Citations to this article:
- Thomas L. Knapp, No, Congressman Amash, Conservatism Is Not Libertarianism, Before It’s News, 02/17/14




Conservatism is not libertarianism, but surely paleoconservatism and paleolibertarianism are identical. They're certainly indistinguishable to me. I'm much more at peace with and even in solidarity with anarcho-capitalists (who aren't paleo) than I am with paleolibertarianism, which I consider an enemy ideology.
My recent post Humanist Centrism
FORGET, PLEASE, modern “conservatism.” It has been a failure because it has been, operationally, de facto, Godless. In the political/civil government realm it has ignored Christ and what Scripture says about the role and purpose of civil government. Thus, it failed. Such secular conservatism will not defeat secular liberalism because to God they are two atheistic peas-in-a-pod and thus predestined to failure. As Stonewall Jackson's Chief of Staff R.L. Dabney said of such a humanistic belief more than 100 years ago:
”[Secular conservatism] is a party which never conserves anything. Its history has been that it demurs to each aggression of the progressive party, and aims to save its credit by a respectable amount of growling, but always acquiesces at last in the innovation. What was the resisted novelty of yesterday is today one of the accepted principles of conservatism; it is now conservative only in affecting to resist the next innovation, which will tomorrow be forced upon its timidity and will be succeeded by some third revolution; to be denounced and then adopted in its turn.
“American conservatism is merely the shadow that follows Radicalism as it moves forward towards perdition. It remains behind it, but never retards it, and always advances near its leader. This pretended salt hath utterly lost its savor: wherewith shall it be salted? Its impotency is not hard, indeed, to explain. It is worthless because it is the conservatism of expediency only, and not of sturdy principle. It intends to risk nothing serious for the sake of the truth."
In any event, “politics,” for the most part today, is whoring after false gods. It will not save us. Our country is turning into Hell because the church in America has forgotten God (Psalm 9:17) and refuses to kiss His Son (Psalm 2.) See, please, 2 Chronicles 7:14ff for the way to get our land healed.
John Lofton, Recovering Republican
Dir., The God And Government Project
Active Facebook Wall https://www.facebook.com/pages/The-God-And-Govern…
JLof@aol.com
I am an atheist and an anarchist and you, sir, are the enemy!

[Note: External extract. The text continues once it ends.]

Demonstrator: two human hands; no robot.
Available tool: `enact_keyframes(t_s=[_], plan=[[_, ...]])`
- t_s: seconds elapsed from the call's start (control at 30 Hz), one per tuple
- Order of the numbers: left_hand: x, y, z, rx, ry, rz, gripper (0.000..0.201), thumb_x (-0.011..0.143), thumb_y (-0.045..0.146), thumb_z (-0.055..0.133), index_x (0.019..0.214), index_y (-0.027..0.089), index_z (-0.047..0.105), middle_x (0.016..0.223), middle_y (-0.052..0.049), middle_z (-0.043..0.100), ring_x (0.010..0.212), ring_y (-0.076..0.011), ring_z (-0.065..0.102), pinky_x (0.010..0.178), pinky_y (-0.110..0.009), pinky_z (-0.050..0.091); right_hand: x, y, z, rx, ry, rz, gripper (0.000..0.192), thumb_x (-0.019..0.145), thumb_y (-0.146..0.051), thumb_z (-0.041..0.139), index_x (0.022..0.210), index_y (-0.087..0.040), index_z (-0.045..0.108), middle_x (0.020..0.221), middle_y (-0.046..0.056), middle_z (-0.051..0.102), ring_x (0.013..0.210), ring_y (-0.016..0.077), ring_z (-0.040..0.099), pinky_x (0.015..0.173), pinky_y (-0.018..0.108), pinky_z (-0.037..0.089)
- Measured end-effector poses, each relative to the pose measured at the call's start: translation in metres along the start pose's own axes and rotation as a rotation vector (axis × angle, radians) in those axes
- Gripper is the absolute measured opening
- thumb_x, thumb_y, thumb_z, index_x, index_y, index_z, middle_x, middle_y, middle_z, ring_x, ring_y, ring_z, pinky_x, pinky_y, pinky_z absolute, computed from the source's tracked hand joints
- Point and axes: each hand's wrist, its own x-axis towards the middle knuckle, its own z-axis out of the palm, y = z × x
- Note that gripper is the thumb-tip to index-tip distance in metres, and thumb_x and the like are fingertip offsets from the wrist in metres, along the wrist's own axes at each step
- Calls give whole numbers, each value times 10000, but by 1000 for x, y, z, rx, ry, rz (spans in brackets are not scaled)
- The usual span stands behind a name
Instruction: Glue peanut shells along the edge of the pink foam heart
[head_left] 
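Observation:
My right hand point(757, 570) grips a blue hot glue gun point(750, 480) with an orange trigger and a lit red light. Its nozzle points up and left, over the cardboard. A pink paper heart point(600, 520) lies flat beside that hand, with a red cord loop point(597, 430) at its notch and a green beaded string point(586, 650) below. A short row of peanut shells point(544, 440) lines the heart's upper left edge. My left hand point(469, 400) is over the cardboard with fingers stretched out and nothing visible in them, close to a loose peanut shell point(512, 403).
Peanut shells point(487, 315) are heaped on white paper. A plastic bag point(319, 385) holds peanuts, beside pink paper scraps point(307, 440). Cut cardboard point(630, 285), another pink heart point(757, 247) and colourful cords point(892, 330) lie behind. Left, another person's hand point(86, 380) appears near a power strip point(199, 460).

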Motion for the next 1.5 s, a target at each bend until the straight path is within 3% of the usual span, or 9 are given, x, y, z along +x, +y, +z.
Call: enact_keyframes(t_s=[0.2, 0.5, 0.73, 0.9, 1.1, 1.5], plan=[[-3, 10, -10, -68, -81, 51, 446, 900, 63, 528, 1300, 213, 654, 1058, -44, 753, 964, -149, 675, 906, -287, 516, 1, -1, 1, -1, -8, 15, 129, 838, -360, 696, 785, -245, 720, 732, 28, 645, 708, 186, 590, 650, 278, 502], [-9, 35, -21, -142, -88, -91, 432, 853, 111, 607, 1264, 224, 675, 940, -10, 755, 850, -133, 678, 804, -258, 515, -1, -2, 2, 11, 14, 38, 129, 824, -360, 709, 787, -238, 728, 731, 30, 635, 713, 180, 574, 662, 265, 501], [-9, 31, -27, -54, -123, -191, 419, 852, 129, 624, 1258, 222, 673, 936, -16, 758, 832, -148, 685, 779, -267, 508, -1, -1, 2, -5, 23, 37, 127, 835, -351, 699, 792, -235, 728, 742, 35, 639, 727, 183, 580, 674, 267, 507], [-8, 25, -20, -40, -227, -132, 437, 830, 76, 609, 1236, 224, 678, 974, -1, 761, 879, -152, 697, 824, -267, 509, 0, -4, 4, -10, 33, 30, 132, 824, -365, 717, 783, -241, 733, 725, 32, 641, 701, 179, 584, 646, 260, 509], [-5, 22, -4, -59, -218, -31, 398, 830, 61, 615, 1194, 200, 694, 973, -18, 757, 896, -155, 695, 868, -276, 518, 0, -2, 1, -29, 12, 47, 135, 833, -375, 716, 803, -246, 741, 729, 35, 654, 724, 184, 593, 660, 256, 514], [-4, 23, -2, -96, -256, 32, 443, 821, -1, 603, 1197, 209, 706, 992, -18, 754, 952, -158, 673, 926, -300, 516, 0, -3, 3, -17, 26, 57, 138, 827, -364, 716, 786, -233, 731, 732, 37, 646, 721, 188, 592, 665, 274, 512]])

Conservatives seem quite lost, grasping at ideologies as their demographic shrinks. In terms of war, immigration, and drug laws, I imagine your average US libertarian would find more in common with the Democratic Party rhetoric, although the party's actions betray them. It's about priorities really: A libertarian with a deeper understanding of liberty beyond "no taxes!" should see right through the conservative's ruse.
My prediction: The Republican Party is either going to become the de facto Libertarian/Liberal Party (that is, state-capitalist with no emphasis on social issues) or become irrelevant. Anarchists will have little to celebrate about either way, as their form of "Libertarianism" is far removed from our understanding of it, being nothing more than another rationalization for the economic status quo.
you're on the wrong site, pally. Kindly take this God and Government nonsense and GTFO. Kindly
With regard to US politics, liberal and conservative look set to be replaced by progressive and libertarian as identifiers for the centre-left and centre-right respectively.
Translated, this means social democracy versus libertarian capitalism (or right-libertarianism).
I can only hope that the libertarian Left can somehow try to reclaim the word and finally disseminate into mainstream consciousness the alternative to statism and capitalism which has always been there: horizontal organisation based on voluntary cooperation and participatory democracy.